Сегодня мы опять в старом составе, а вчера среди нас был батальонный врач, гауптштурмфюрер. От гауптштурмфюрера Кнёхляйна я получил приказ доставить его на командный пункт для вручения Железного креста 1-го класса. Врач прихорошился, для торжественного случая надел лучшую форму и начищенные сапоги, приготовившись идти с нами. Хочу сказать наперед, что мы заранее договорились так протащить его через болото, чтобы полностью испортить ему праздник награждения. Мы без предупреждения заставляли его прыгать на обманчивые кочки, плававшие в бурой болотной жиже над старыми воронками от бомб и снарядов. Он погружался в них до глубины орденских планок, а мы с ухмылкой смотрели, как он при каждом завывании снаряда плюхался в болотную жижу. Нам этот человек не нравился. Со своим швабским диалектом, вечно бледным испитым лицом, он действовал на нас как чуждый элемент. Было общеизвестно, что в критической обстановке на его помощь можно было не рассчитывать, особенно тогда, когда он думал, что его жизнь находится в опасности. За него должны были подставляться другие, чтобы за их решительность и храбрость он символично получил награду за храбрость. Настроение солдат соответствовало этим обстоятельствам. Наши люди после невыносимых мучений и демонстрации неслыханной и ставшей уже само собой разумеющейся храбрости отправлялись безо всяких Железных крестов в могилу, а этот хлыщ через пару дней в блеске своей награды будет фланировать по Курфюрстендамм.

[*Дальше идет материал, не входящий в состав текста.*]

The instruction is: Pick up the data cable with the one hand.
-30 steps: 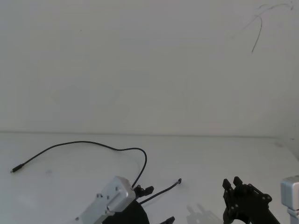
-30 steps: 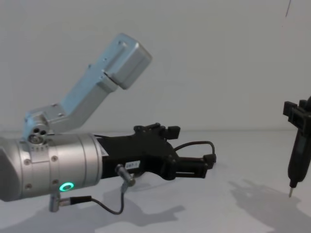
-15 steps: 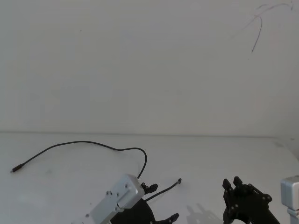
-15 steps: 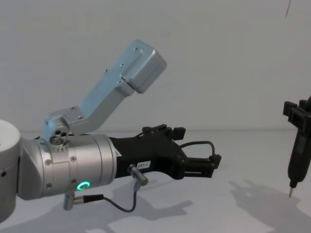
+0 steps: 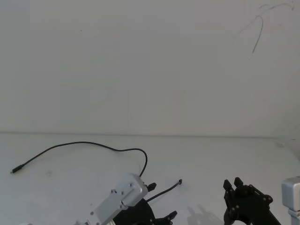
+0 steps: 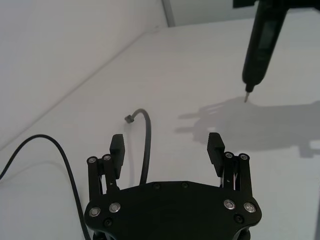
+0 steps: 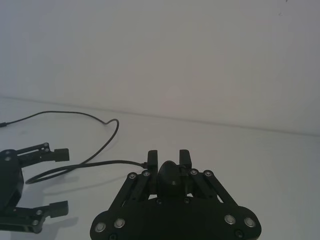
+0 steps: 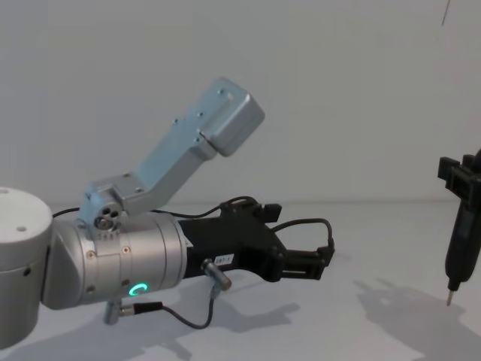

Когда мы, нагруженные тяжелыми канистрами и ящиками с боеприпасами, пришли на командный пункт батальона, нас уже с нетерпением ждали с пустыми котелками и флягами. Через час появился наш доктор при полном параде и полагающимся по случаю запахом шампанского, с явным ожиданием поздравлений, удивления и восхищения. Поскольку никто и не подумал их выражать, это подействовало на него несколько отрезвляюще. Мы освободились от тяжелого груза боеприпасов и продовольствия, а вместо него собрали пустые пулеметные ленты, чтобы дать работу обозникам с их зарядными машинками. Я собрал письма товарищей со всего батальона. Они отправятся кратчайшим путем на родину авиапочтой. Один способный ходить тяжело раненный пойдет с нами в полевой госпиталь, а трех погибших придется донести на импровизированных носилках до разрастающегося кладбища у главного перевязочного пункта. Вчера убили одного, а завтра, может быть, их не будет вообще, а так — кто его знает.